━━━━━ INFORMATION SUPPLIED ━━━━━

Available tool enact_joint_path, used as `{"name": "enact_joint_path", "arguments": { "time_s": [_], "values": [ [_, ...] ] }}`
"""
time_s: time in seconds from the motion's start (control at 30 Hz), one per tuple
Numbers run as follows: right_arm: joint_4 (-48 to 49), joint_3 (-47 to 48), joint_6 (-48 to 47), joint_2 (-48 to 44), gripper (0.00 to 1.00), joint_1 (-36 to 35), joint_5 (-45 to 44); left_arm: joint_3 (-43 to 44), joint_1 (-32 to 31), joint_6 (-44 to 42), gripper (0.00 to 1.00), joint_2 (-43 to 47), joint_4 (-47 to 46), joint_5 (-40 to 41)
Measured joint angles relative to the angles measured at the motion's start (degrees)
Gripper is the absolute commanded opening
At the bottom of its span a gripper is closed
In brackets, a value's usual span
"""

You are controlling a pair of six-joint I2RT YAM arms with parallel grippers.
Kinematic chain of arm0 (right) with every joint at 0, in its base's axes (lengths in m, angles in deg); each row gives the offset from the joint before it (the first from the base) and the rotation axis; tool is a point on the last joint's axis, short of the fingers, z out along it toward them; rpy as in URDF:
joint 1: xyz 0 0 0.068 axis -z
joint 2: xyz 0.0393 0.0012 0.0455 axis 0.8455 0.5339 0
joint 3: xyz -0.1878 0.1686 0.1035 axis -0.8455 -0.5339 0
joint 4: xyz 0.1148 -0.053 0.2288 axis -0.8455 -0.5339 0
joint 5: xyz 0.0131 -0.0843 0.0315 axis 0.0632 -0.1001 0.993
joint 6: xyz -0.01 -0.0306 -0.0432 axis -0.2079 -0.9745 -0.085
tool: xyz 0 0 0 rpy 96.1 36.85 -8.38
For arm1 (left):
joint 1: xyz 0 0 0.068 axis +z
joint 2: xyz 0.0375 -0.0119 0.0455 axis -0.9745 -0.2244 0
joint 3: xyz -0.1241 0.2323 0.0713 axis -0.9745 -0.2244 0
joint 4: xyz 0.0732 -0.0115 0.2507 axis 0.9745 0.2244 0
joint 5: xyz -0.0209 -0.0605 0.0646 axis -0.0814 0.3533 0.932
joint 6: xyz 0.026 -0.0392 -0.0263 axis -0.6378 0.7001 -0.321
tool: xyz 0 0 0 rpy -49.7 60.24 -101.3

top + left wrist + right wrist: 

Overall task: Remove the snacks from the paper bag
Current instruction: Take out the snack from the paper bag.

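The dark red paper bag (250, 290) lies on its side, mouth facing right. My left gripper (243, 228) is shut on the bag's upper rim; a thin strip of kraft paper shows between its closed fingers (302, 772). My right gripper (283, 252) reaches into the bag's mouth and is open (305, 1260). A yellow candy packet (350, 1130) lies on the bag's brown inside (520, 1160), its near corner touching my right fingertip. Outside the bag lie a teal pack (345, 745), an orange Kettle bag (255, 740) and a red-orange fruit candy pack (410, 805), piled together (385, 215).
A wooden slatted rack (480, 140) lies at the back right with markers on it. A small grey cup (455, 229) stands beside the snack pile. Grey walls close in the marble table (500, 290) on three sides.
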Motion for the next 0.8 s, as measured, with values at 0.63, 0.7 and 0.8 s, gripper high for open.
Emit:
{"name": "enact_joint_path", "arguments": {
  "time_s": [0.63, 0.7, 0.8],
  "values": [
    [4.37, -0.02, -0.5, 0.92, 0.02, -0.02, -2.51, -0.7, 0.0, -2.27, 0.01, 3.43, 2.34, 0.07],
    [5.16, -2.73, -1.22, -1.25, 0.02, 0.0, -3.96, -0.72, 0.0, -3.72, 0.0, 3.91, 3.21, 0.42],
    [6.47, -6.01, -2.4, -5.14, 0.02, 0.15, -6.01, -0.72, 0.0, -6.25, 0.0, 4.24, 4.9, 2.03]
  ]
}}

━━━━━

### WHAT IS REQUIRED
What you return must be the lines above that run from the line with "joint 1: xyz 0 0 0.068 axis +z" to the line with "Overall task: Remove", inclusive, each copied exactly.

### YOUR RESPONSE
joint 1: xyz 0 0 0.068 axis +z
joint 2: xyz 0.0375 -0.0119 0.0455 axis -0.9745 -0.2244 0
joint 3: xyz -0.1241 0.2323 0.0713 axis -0.9745 -0.2244 0
joint 4: xyz 0.0732 -0.0115 0.2507 axis 0.9745 0.2244 0
joint 5: xyz -0.0209 -0.0605 0.0646 axis -0.0814 0.3533 0.932
joint 6: xyz 0.026 -0.0392 -0.0263 axis -0.6378 0.7001 -0.321
tool: xyz 0 0 0 rpy -49.7 60.24 -101.3

top + left wrist + right wrist: 

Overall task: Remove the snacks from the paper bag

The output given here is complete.